J4T5U8
2020-Apr-07 14:22 UTC
[R] Error using R caret package (train) with C5.0 decision tree to do K-fold cross validation
I'm trying to use the caret package to do repeated k-fold cross validation
with C5.0 decision trees.
The following code generates a working C5.0 decision tree (68% accuracy on
confusion matrix):
> model <- C5.0(as.factor(OneGM) ~., data=OneT.train)

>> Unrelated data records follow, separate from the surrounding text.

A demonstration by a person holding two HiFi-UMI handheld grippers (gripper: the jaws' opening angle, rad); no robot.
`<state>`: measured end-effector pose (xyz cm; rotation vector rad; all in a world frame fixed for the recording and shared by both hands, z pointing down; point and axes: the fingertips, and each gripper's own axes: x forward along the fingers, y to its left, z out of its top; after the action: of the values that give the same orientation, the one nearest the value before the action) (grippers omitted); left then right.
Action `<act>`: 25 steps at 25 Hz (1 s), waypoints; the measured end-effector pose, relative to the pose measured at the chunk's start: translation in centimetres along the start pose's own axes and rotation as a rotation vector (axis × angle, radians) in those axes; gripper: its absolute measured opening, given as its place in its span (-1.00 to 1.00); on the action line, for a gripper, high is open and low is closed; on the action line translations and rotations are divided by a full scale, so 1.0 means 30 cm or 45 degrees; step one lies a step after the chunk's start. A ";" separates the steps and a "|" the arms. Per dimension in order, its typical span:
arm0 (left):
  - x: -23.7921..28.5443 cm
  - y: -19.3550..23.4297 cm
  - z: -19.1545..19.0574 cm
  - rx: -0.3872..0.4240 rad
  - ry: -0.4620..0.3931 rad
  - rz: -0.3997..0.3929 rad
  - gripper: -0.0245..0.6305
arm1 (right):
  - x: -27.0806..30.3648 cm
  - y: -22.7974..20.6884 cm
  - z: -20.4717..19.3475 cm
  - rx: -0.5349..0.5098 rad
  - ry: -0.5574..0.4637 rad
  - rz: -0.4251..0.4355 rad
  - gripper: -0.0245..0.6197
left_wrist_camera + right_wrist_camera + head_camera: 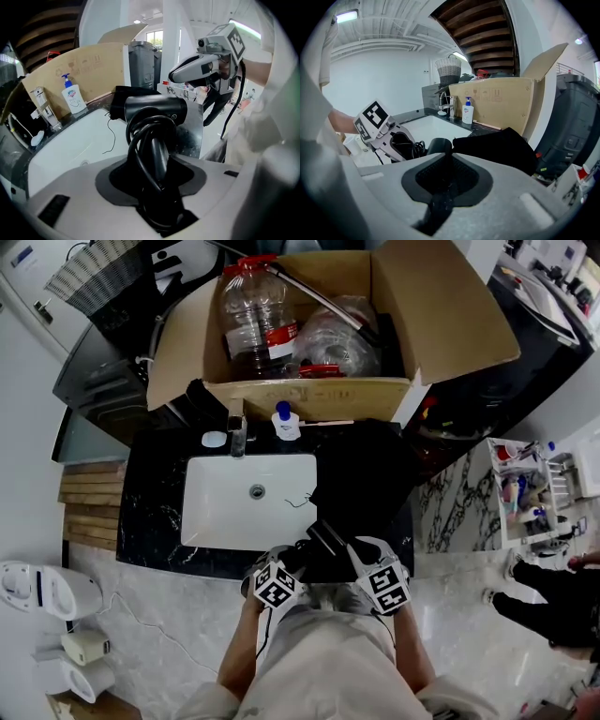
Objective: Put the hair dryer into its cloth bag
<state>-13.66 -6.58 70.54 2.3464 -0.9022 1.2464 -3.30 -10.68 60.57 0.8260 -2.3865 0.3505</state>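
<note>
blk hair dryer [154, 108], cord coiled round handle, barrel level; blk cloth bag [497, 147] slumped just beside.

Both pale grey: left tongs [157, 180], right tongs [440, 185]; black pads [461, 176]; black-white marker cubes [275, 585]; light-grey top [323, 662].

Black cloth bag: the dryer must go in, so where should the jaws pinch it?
Likely the limp edge facing the black hair dryer, coming from that side: the black cloth bag lies slumped, so only an edge fits the jaws, and that one faces the barrel.
</note>
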 end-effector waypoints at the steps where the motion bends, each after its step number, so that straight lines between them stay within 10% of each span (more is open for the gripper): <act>1: -0.004 0.002 -0.004 -0.016 -0.002 0.004 -0.33 | 0.002 -0.009 -0.001 -0.001 0.002 -0.001 -0.84; 25: -0.097 0.032 -0.070 -0.242 0.024 0.157 -0.33 | 0.213 -0.103 -0.151 -0.248 0.252 0.088 -0.84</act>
<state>-16.82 -5.04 69.30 2.1557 -1.1219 1.1701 -3.42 -14.23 68.20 0.5931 -2.2255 0.2122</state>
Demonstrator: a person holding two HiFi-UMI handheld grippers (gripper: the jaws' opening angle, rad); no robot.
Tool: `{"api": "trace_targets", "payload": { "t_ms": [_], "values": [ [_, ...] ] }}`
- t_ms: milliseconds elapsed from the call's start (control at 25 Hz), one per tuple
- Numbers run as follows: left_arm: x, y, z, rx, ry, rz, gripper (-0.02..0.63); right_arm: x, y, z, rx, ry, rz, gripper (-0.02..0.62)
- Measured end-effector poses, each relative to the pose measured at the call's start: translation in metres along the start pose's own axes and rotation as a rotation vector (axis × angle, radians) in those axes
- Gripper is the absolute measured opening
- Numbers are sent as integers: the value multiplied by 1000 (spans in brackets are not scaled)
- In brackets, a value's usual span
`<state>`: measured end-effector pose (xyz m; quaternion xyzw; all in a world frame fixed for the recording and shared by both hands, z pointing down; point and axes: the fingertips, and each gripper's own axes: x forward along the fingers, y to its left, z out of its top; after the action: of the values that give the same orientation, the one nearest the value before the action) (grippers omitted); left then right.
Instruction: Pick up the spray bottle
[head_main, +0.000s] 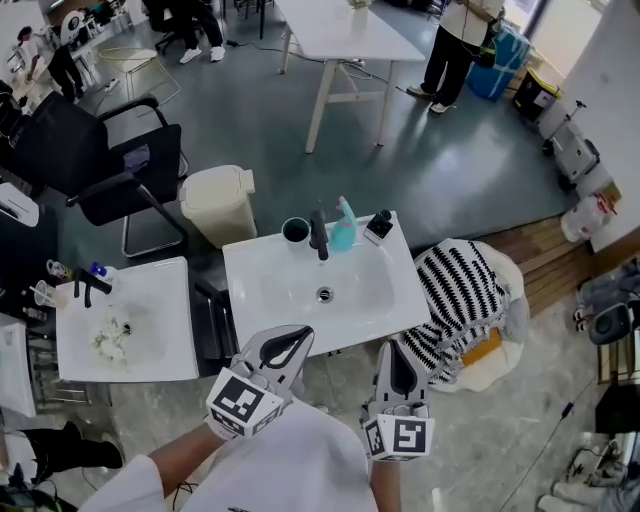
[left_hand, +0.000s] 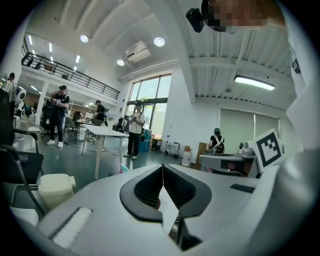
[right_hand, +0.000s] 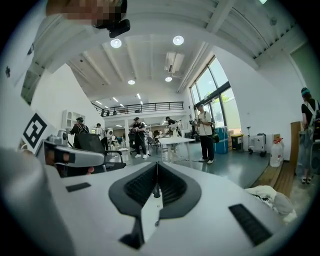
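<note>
Head view only: spray bottle (head_main: 343, 225), teal, upright on the back rim of the white sink (head_main: 270, 300), just right of the black tap (head_main: 319, 237); black cup (head_main: 296, 231) left of the tap, contents not visible. Cream bin (head_main: 218, 205), lid down. Gripper views only: ceiling lamps (right_hand: 177, 40). My left gripper (head_main: 300, 338) and right gripper (head_main: 394, 352): jaws pressed together, nothing between, by the sink's front edge, well apart from the bottle

White sink (head_main: 262, 288), black faucet (head_main: 319, 236), beige bin (head_main: 218, 205).
</note>
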<state>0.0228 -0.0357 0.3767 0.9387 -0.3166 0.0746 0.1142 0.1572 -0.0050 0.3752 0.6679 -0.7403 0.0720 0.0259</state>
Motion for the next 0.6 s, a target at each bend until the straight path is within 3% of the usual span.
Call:
{"api": "trace_targets", "payload": {
  "t_ms": [280,600],
  "values": [
    [21,35,-4,-13,2,-37,6,36,4,-10,6,16,-40,6],
    [34,49,-7,-17,15,-16,6,56,1,-24,-12,64,-10,6]
  ]
}}
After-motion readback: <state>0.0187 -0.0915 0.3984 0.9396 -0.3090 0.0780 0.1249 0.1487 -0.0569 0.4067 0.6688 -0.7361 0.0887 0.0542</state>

> results <- predict(object=model, newdata=OneT.test,
type="class")
The caret package code gives these errors:
> train_control <- trainControl(method="repeatedcv",
number=10, repeats=10)
> model <- train(as.factor(OneGM) ~., data=OneT.train,
trControl=train_control, method="C5.0")
Error in na.fail.default(list(`as.factor(OneGM)` = c(1L, 1L, 1L, 1L, :
missing values in object
> model <- train(OneGM ~., data=OneT.train, trControl=train_control,
method="C5.0")
Error in na.fail.default(list(OneGM = c(FALSE, FALSE, FALSE, FALSE, :
missing values in object
The data is loaded from a .csv file, and OneGM is either TRUE or FALSE (a text
column in the .csv).
I would like to use the one-line caret package approach above (which I've
seen used in multiple places), and I'm not looking for solutions that do
cross validation manually.
Thanks for any help.
[[alternative HTML version deleted]]